Prompt: Output every line of the listing, exactly and completely.

Given data:

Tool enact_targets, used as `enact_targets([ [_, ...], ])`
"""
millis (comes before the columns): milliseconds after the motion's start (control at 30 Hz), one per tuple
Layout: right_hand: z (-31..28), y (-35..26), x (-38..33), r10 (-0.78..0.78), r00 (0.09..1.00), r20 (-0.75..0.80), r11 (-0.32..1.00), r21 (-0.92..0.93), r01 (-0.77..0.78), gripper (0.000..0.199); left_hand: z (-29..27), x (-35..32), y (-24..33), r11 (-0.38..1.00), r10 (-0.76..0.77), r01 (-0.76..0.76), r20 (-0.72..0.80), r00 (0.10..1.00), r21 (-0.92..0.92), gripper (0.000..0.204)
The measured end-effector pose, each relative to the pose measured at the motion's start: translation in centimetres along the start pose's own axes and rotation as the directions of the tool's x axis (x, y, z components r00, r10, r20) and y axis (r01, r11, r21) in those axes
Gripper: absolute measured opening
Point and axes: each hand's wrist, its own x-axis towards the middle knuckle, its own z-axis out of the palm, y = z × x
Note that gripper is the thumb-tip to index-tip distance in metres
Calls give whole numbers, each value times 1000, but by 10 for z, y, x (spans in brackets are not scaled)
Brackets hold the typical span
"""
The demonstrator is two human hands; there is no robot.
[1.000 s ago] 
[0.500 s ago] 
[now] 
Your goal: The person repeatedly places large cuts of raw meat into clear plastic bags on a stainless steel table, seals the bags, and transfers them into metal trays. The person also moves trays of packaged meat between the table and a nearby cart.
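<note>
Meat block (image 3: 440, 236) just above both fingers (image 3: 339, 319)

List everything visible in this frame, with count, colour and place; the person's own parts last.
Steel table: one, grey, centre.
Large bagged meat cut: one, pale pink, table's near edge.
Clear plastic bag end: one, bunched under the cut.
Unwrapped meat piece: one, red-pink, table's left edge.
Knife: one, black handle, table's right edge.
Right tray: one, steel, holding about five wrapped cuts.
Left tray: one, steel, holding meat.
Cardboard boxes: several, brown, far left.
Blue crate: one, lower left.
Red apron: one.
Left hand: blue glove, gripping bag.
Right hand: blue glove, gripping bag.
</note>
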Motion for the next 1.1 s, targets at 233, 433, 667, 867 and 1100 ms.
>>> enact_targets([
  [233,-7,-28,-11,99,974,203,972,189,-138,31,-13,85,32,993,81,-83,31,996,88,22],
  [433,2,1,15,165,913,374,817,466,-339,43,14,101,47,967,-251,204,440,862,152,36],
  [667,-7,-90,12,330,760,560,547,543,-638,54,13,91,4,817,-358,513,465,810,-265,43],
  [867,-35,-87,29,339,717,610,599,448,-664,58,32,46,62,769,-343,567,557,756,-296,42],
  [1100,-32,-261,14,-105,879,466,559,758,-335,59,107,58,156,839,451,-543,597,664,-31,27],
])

Solved problem:
Tool enact_targets, used as `enact_targets([ [_, ...], ])`
"""
millis (comes before the columns): milliseconds after the motion's start (control at 30 Hz), one per tuple
Layout: right_hand: z (-31..28), y (-35..26), x (-38..33), r10 (-0.78..0.78), r00 (0.09..1.00), r20 (-0.75..0.80), r11 (-0.32..1.00), r21 (-0.92..0.93), r01 (-0.77..0.78), gripper (0.000..0.199); left_hand: z (-29..27), x (-35..32), y (-24..33), r11 (-0.38..1.00), r10 (-0.76..0.77), r01 (-0.76..0.76), r20 (-0.72..0.80), r00 (0.10..1.00), r21 (-0.92..0.92), gripper (0.000..0.204)
The measured end-effector pose, each relative to the pose measured at the motion's start: translation in centimetres along the start pose's own axes and rotation as the directions of the tool's x axis (x, y, z components r00, r10, r20) and y axis (r01, r11, r21) in those axes
Gripper: absolute measured opening
Point and axes: each hand's wrist, its own x-axis towards the middle knuckle, its own z-axis out of the palm, y = z × x
Note that gripper is the thumb-tip to index-tip distance in metres
Calls give whole numbers, each value times 1000, but by 10 for z, y, x (spans in brackets are not scaled)
Brackets hold the typical span
"""
The demonstrator is two human hands; there is no robot.
[1.000 s ago] 
[0.500 s ago] 
[now] 
Your goal: The person repeatedly places large cuts of raw meat into clear plastic bags on a stainless steel table, seals the bags, and transfers them into metal trays. The person also moves trays of packaged meat between the table and a nearby cart.
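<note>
Meat block (image 3: 440, 236) just above both fingers (image 3: 339, 319)

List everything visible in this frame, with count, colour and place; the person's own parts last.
Steel table: one, grey, centre.
Large bagged meat cut: one, pale pink, table's near edge.
Clear plastic bag end: one, bunched under the cut.
Unwrapped meat piece: one, red-pink, table's left edge.
Knife: one, black handle, table's right edge.
Right tray: one, steel, holding about five wrapped cuts.
Left tray: one, steel, holding meat.
Cardboard boxes: several, brown, far left.
Blue crate: one, lower left.
Red apron: one.
Left hand: blue glove, gripping bag.
Right hand: blue glove, gripping bag.
</note>
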Motion for the next 1.1 s, targets at 233, 433, 667, 867 and 1100 ms.
>>> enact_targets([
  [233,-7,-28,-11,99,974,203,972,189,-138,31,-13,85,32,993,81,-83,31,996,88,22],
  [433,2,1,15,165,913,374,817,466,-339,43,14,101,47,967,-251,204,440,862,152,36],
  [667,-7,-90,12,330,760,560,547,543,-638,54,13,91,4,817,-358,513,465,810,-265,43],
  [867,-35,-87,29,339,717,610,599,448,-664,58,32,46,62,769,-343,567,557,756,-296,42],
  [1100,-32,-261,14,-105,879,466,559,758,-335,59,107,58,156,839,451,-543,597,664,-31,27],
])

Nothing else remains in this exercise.